- **WHAT TO PRODUCE**:
Only one portion of the data is to be written out: from the line bearing "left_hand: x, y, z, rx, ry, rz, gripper" through the line bearing "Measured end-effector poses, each". Write it exactly as it appears.

─── DATA EXCERPT

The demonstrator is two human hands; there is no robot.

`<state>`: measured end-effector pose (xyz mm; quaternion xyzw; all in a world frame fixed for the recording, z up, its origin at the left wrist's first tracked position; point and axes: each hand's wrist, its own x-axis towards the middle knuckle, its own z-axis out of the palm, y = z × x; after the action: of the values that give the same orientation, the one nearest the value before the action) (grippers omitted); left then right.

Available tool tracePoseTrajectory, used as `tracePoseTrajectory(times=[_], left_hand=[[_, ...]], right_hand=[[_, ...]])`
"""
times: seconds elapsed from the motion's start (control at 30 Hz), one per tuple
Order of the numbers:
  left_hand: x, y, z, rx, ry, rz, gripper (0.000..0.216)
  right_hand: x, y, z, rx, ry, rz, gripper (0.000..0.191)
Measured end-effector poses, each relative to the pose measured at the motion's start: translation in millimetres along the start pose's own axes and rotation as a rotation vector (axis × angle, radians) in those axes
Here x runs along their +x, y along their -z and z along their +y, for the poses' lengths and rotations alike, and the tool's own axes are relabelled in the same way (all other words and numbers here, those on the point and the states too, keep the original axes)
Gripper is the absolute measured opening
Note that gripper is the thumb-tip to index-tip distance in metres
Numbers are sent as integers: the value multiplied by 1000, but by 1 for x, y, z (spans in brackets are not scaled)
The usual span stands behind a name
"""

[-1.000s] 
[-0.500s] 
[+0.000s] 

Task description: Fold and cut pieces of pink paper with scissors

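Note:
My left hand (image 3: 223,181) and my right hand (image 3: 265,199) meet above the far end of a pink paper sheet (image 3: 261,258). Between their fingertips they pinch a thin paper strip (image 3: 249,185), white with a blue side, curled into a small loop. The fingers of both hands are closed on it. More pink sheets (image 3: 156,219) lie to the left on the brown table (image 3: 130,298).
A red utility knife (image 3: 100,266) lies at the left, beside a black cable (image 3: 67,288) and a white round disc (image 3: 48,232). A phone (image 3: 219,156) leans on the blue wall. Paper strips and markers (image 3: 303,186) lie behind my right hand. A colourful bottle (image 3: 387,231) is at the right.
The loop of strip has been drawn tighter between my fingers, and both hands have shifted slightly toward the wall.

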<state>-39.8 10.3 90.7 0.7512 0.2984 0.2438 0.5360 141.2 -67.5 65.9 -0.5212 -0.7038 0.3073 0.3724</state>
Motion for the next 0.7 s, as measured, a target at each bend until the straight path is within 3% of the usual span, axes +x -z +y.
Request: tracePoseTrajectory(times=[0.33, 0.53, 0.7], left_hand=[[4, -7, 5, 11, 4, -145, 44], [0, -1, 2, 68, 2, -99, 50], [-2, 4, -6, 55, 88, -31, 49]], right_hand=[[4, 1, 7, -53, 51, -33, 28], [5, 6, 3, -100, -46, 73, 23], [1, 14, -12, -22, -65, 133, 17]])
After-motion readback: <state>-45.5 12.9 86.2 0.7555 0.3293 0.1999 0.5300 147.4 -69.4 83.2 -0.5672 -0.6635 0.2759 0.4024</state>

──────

- **RESULT OF THE EXERCISE**:
  left_hand: x, y, z, rx, ry, rz, gripper (0.000..0.216)
  right_hand: x, y, z, rx, ry, rz, gripper (0.000..0.191)
Measured end-effector poses, each relative to the pose measured at the motion's start: translation in millimetres along the start pose's own axes and rotation as a rotation vector (axis × angle, radians) in those axes

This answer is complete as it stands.